May 2, 2020 | Unregistered Commentersafari

I always thought that human sacrifice was a thing of the past. Trump and a number of the Republican Goveners and CEOs are willing to let many people die in the hope that the Economy God will be pleased and show them favor. Some of our fellow human beings have made such little progress since they were chopping heads in hopes of receiving their bountiful harvests. Trump sending people back to the meat packing labyrinths to each day try to navigate their way out alive only to have to get up tomorrow and do it all again. Or the Govenor of Iowa saying if a person quits their dangerous job then they will get no help from the government for themselves or their families. Fight the mighty invisible beast day after day or starve. I remember reading about societies that killed in order to please their Gods and thought they were from a time long since passed. Now I know better. Heads may not be rolling down the steps of a pyramid, but the hundred thousand body bags are waiting for those that fall.

May 2, 2020 | Unregistered CommenterRAS

Jeanne - Thank you for your post (yesterday?). I will - of course - also vote for Biden. As for the matter-at-hand, I find myself absent any solid sense as to who did - or didn’t do - what to whom.

Biden came off as limp and unconvincing but often does for me. Then again, there’s much to question about the allegations, certainly given the timing as PD stated re: Al Franken’s “victim”: a Breitbart Bestie, no less. Then again (again) there’re such diverse behavioral reflexes following sexual assault, many seeming contradictory or implausible. The kind of content that scores zero points for victims - male or female - in a courtroom.

True or false, the impact on Biden and November will be / is huge.
(I’d had an instantaneous thought while reading about the terms of delaying document disclosure while one’s still serving in office: might that have inspired Biden’s decision for a presidential run?)

May 2, 2020 | Unregistered CommenterHattie

Management by and for the media:

"I'm pleased to announce that Gilead now has an EUA from the FDA for remdesivir. And you know what, that is because that's been the hot thing also in the papers and in the media for the last little while," (The Pretender) said..." quoted in Newsweek.
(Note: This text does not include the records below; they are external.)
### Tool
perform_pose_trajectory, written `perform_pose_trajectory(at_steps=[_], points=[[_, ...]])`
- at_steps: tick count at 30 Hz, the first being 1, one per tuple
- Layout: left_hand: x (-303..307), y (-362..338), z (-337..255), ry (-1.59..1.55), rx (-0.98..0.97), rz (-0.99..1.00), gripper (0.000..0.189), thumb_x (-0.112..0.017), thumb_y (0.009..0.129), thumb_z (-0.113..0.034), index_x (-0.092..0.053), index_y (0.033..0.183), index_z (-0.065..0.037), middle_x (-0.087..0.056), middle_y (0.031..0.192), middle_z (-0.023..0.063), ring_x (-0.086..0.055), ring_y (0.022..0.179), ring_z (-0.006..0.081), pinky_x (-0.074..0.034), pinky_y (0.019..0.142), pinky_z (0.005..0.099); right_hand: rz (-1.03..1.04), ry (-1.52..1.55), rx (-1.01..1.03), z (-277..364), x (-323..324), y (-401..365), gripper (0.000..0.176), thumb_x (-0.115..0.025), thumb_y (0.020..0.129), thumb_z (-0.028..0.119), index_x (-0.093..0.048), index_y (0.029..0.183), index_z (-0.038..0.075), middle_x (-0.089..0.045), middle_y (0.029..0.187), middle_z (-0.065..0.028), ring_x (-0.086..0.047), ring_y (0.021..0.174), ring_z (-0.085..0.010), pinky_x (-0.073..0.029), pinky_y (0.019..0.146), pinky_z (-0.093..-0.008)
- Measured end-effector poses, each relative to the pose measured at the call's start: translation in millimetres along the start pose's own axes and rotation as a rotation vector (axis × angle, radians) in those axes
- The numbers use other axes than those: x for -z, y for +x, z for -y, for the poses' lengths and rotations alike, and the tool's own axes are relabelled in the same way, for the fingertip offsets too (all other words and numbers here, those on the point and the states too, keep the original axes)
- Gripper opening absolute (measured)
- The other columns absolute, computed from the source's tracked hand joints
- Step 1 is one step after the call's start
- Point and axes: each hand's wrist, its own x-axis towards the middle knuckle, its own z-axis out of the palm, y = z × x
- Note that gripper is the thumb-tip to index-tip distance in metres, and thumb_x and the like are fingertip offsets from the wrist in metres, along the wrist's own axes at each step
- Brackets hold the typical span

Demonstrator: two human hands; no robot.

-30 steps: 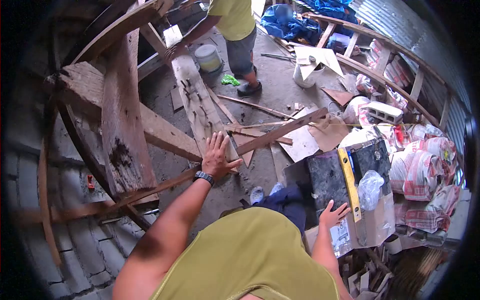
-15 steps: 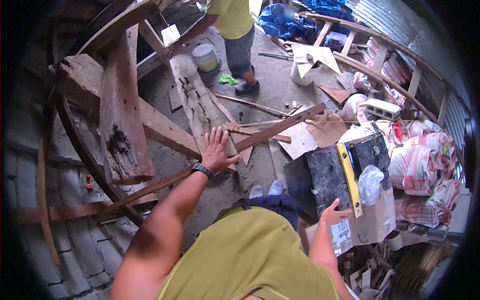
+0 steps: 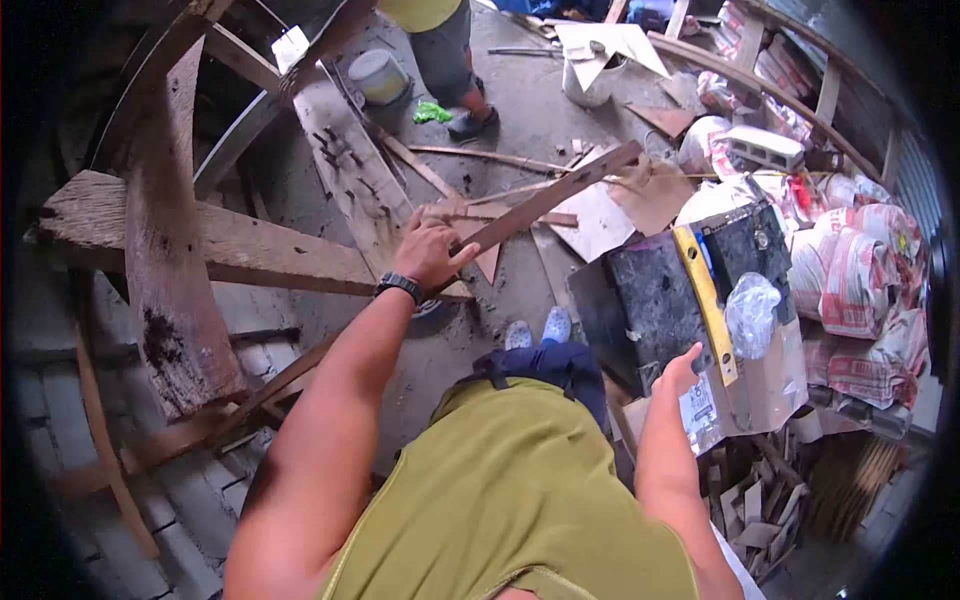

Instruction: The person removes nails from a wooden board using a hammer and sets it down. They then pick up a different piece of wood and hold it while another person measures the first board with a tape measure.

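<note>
My left hand [image 3: 428,252], with a dark watch on the wrist, lies over a long narrow wooden strip [image 3: 560,192] that slants across the view. Its fingers are bent over the strip's edge, beside a wide board [image 3: 345,165] with several metal rods or nails standing up from it. My right hand [image 3: 679,372] hangs empty by a cardboard-and-black box [image 3: 650,290], its fingers partly spread. On the box rest a yellow spirit level [image 3: 705,300] and a clear plastic bag [image 3: 752,315].
Another person [image 3: 440,60] stands beyond the board, near a bucket [image 3: 380,77]. Thick beams [image 3: 270,245] cross at the left. Stacked sacks [image 3: 865,265] and a hollow block [image 3: 762,147] are at the right. Wood scraps [image 3: 760,500] lie below the box.
My left hand has gone from lying flat with spread fingers to bent fingers over the strip. My right hand stays beside the box. The whole view has shifted a little.
</note>
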Motion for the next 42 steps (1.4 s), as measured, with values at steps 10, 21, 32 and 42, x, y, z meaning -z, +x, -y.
perform_pose_trajectory(at_steps=[10, 21, 32, 42], points=[[-15, 5, 13, 0.006, -0.033, -0.138, 0.05, -0.059, 0.1, -0.049, -0.074, 0.076, -0.008, -0.074, 0.086, 0.0117, -0.068, 0.1, 0.0286, -0.028, 0.123, 0.0489, -0.031, -0.067, -0.064, 12, -3, -13, 0.115, -0.055, 0.087, 0.084, -0.043, 0.147, -0.013, -0.058, 0.14, -0.0331, -0.06, 0.127, -0.0468, -0.049, 0.109, -0.0541], [-5, 7, 11, 0.021, 0.018, -0.004, 0.049, -0.059, 0.1, -0.051, -0.08, 0.091, -0.008, -0.076, 0.092, 0.0112, -0.067, 0.106, 0.0269, -0.026, 0.124, 0.0499, -0.094, -0.151, -0.069, 3, -16, 8, 0.12, -0.05, 0.083, 0.09, -0.05, 0.14, -0.016, -0.062, 0.137, -0.0315, -0.062, 0.124, -0.0465, -0.049, 0.108, -0.0529], [-8, 6, 14, -0.049, 0.015, -0.061, 0.058, -0.058, 0.098, -0.057, -0.08, 0.084, -0.006, -0.075, 0.085, 0.0144, -0.068, 0.102, 0.0293, -0.027, 0.123, 0.0487, -0.112, -0.133, -0.082, 3, -16, 3, 0.121, -0.051, 0.081, 0.091, -0.053, 0.135, -0.017, -0.064, 0.131, -0.0335, -0.064, 0.12, -0.0479, -0.05, 0.107, -0.0534], [0, 3, 9, -0.065, -0.01, -0.032, 0.049, -0.062, 0.098, -0.053, -0.078, 0.083, -0.009, -0.073, 0.087, 0.0195, -0.069, 0.092, 0.0348, -0.038, 0.113, 0.0512, -0.066, -0.123, 0.032, -30, -22, 61, 0.105, -0.051, 0.09, 0.083, -0.053, 0.142, -0.009, -0.063, 0.134, -0.0321, -0.064, 0.121, -0.0481, -0.053, 0.103, -0.0545]])
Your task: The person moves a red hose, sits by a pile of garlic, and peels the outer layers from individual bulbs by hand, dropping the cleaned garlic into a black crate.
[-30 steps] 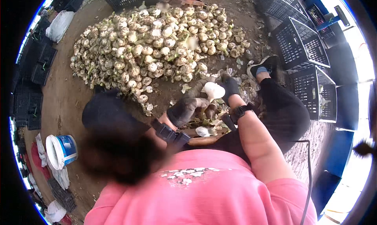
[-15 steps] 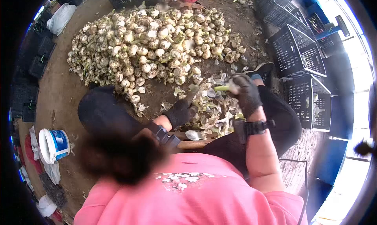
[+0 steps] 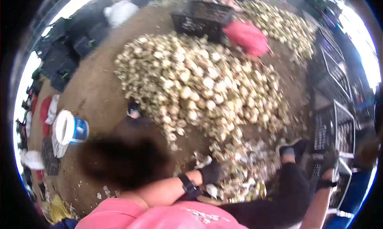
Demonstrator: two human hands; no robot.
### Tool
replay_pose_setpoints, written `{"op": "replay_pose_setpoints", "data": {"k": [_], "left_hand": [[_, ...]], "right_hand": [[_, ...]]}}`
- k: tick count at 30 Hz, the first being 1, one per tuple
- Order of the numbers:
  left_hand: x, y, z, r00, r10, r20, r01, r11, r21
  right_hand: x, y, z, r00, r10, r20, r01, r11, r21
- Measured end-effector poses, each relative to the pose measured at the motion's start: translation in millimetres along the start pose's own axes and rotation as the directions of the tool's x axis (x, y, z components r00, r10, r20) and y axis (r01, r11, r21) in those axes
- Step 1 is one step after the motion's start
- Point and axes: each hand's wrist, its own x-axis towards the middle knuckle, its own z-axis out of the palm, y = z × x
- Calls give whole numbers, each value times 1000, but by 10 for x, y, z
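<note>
My left hand (image 3: pixel 211 172), in a dark glove, is low over the near edge of the loose skins and trimmings (image 3: pixel 249 169) between my legs. Motion blur smears its fingers, so I cannot see whether it holds anything. Far to the right, my right hand (image 3: pixel 330 160), also gloved, is at the near black crate (image 3: pixel 344 189). Its fingers are dark and blurred, and whatever they may hold is hidden. Ahead of me lies a big heap of pale, soil-stained onions (image 3: pixel 199 85), some with green stems.
Another black crate (image 3: pixel 325 127) stands farther along the right side. Behind the heap are a dark crate (image 3: pixel 201 19), a red sack (image 3: pixel 247 38) and a second onion heap (image 3: pixel 283 27). A blue and white bucket (image 3: pixel 79 130) is at left.
The view has swung right and upward. My right hand has gone from the trimmings, where it held an onion by its bulb, out to the crate at right. My left hand stays near the trimmings.
</note>
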Motion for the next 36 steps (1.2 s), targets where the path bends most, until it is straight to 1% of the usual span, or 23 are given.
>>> {"op": "replay_pose_setpoints", "data": {"k": [1, 2, 3, 4, 6, 7, 10, 12, 14, 16, 19, 22, 23, 24, 25, 26, 27, 29, 30, 31, 32, 34, 36], "left_hand": [[64, -178, 83, 999, -16, 44, 6, 977, 214], [96, -148, 47, 997, -69, 15, 66, 988, 138], [85, -195, -10, 992, -121, -42, 122, 992, 20], [105, -203, -25, 985, -154, -78, 150, 987, -58], [102, -241, -68, 966, -206, -157, 184, 972, -144], [68, -258, -79, 954, -233, -187, 200, 963, -180], [-109, -312, -184, 911, -327, -250, 256, 926, -276], [-228, -304, -223, 885, -376, -273, 281, 901, -331], [-293, -329, -201, 867, -406, -289, 292, 884, -366], [-354, -365, -112, 858, -422, -294, 298, 874, -384], [-221, -394, -28, 859, -385, -339, 243, 887, -393], [151, -430, -87, 851, -273, -448, 75, 909, -411], [307, -470, -118, 833, -227, -505, 14, 921, -390], [297, -326, -167, 786, -209, -582, 30, 953, -302], [216, 25, -401, 833, -340, -437, 303, 940, -155], [189, 266, -395, 824, -301, -479, 215, 950, -227], [164, 506, -396, 813, -261, -521, 119, 949, -291], [273, 636, -288, 810, -224, -542, -26, 909, -416], [373, 545, -232, 864, -217, -455, -17, 890, -456], [501, 372, -118, 792, -43, -610, -110, 971, -211], [448, 548, -108, 814, -37, -579, -104, 973, -208], [563, 464, -20, 654, 236, -719, -201, 970, 135], [177, 1218, -126, 866, -172, -470, -65, 892, -447]], "right_hand": [[-17, 45, 759, 968, -66, 244, 51, 996, 67], [-30, 95, 1517, 872, -127, 472, 63, 987, 149], [310, 613, 1905, 788, -347, 508, 442, 894, -74], [610, 1079, 2317, 659, -548, 515, 734, 620, -279], [403, 1272, 3107, 760, -362, 539, 645, 520, -560], [364, 1277, 3374, 738, -375, 561, 668, 516, -536], [374, 1235, 3981, 740, 258, 621, 658, -85, -748], [614, 1728, 3967, 739, 46, 672, 667, -191, -720], [392, 1187, 3887, 714, 80, 696, 700, -54, -712], [458, 989, 4046, 706, 369, 605, 673, -83, -735], [385, 1083, 3925, 746, 274, 607, 642, -52, -765], [-294, 916, 3738, 812, 102, 575, 490, 415, -767], [-422, 1019, 3705, 825, 100, 555, 473, 415, -777], [-683, 1002, 3612, 816, 102, 568, 425, 560, -711], [-1055, 876, 3549, 790, 168, 590, 274, 764, -584], [-1431, 756, 3470, 755, 252, 605, 69, 888, -455], [-1776, 627, 3387, 730, 325, 601, -94, 919, -382], [-2314, 583, 3177, 728, 169, 664, -72, 983, -170], [-2526, 519, 3049, 746, 213, 631, -198, 976, -96], [-2515, 650, 2894, 692, 263, 672, -299, 952, -65], [-2477, 743, 2812, 628, 292, 722, -390, 920, -32], [-2788, 444, 2581, 624, 150, 767, -366, 923, 117], [-2856, 474, 2397, 592, -66, 803, -150, 970, 190]]}}
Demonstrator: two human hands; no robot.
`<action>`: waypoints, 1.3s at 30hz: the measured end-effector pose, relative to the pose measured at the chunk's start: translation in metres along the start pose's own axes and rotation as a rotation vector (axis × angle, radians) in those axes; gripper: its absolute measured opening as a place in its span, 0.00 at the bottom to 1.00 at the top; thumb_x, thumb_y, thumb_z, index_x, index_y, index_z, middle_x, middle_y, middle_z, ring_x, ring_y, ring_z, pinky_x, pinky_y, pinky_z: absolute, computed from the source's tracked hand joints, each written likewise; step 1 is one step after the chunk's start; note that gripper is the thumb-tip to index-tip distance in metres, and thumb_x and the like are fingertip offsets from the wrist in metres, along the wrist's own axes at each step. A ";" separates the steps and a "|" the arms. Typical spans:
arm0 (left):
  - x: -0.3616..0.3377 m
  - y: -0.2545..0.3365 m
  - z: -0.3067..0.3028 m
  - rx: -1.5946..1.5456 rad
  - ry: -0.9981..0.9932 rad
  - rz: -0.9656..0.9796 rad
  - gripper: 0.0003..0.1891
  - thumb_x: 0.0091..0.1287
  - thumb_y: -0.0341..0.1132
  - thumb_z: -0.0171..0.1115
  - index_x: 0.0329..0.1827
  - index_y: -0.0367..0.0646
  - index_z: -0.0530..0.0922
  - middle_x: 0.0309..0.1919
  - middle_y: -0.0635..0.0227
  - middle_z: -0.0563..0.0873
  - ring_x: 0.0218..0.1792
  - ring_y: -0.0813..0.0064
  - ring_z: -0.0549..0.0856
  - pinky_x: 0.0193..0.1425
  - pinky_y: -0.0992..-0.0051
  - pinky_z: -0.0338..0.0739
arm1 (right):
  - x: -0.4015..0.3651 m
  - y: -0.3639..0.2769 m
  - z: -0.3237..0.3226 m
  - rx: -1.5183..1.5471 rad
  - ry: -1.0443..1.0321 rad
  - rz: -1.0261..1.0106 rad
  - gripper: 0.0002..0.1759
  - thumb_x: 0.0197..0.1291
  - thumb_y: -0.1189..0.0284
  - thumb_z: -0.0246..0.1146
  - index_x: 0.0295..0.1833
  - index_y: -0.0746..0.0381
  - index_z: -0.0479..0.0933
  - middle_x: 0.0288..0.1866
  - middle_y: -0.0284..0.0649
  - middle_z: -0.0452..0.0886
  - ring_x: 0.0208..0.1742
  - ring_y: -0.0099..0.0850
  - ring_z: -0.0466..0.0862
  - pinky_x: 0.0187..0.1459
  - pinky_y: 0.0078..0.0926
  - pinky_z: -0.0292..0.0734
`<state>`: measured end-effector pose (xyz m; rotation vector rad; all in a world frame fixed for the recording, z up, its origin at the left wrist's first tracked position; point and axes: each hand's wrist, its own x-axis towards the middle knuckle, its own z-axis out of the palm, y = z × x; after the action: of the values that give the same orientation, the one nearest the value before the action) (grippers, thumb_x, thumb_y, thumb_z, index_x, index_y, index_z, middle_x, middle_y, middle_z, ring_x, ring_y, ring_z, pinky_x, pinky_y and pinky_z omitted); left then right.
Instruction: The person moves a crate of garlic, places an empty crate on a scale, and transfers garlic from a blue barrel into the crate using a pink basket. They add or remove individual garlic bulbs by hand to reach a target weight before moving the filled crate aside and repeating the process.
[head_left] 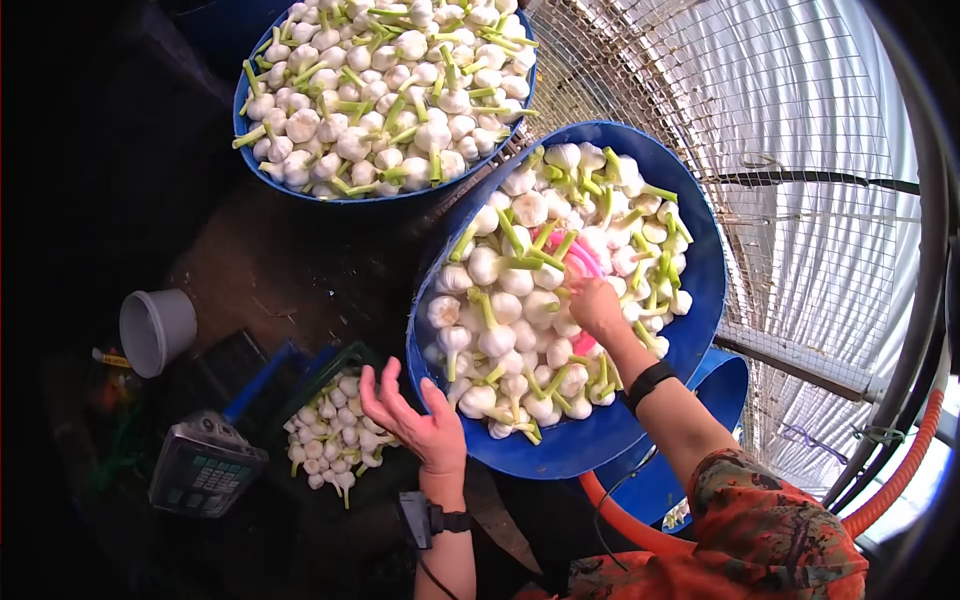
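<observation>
A blue barrel [700,290] in the middle holds a heap of white garlic bulbs [497,340] with short green stems. A pink plastic container [590,258] lies among these bulbs, mostly hidden by them. My right hand [597,306] reaches in over the barrel, its fingers curled at the pink plastic. What the fingertips do is partly hidden. My left hand [415,415] is raised just outside the barrel's lower left rim, fingers spread and holding nothing. Below and left of it, more garlic [335,435] sits in a dark crate.
A second blue barrel [240,110] full of garlic stands at the top. To the left are a white bucket [158,330] and a scale display [207,465]. Wire mesh [800,110] lines the right, with an orange hose [905,470] and another blue container [722,395] near my right arm.
</observation>
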<state>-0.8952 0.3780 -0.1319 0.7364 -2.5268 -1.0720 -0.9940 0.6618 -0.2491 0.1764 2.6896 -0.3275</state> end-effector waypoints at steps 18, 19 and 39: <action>-0.005 -0.047 0.031 0.067 -0.261 -0.167 0.23 0.56 0.28 0.57 0.57 0.39 0.70 0.49 0.54 0.77 0.50 0.51 0.76 0.57 0.58 0.66 | -0.019 -0.013 0.032 1.427 -0.165 0.728 0.00 0.60 0.73 0.60 0.36 0.56 0.76 0.17 0.28 0.71 0.13 0.18 0.65 0.14 0.15 0.56; -0.006 -0.047 0.031 0.065 -0.260 -0.186 0.23 0.56 0.27 0.57 0.57 0.39 0.70 0.49 0.54 0.77 0.50 0.51 0.76 0.57 0.57 0.67 | -0.023 -0.013 0.029 1.402 -0.142 0.684 0.04 0.58 0.74 0.62 0.40 0.58 0.78 0.17 0.28 0.72 0.12 0.18 0.65 0.13 0.16 0.56; -0.006 -0.046 0.032 0.033 -0.250 -0.224 0.22 0.56 0.24 0.54 0.56 0.37 0.70 0.48 0.50 0.77 0.50 0.47 0.77 0.53 0.58 0.73 | -0.050 -0.071 0.046 0.263 0.158 0.066 0.14 0.53 0.74 0.58 0.46 0.66 0.78 0.34 0.55 0.80 0.37 0.52 0.81 0.44 0.41 0.76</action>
<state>-0.8893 0.3733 -0.1875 0.9685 -2.7245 -1.2686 -0.9428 0.5781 -0.2540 0.3826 2.7783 -0.6732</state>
As if we didn't already know there is no there there in the Pretend brain.

May 2, 2020 | Unregistered CommenterKen Winkes

Bea McC Re:

“Mika showed no respect, just badgered Biden with repeated questions even when he had just answered them in satisfactory ways. You just don't treat a former veep like this, even if it's fucking Dick Cheney.”

Agreed. Felt Mika was relishing / dragging out her solo spotlight. Were it Cheney? A post-interview upchuck backstage followed by a vigorously scrubbed showering back home. Done.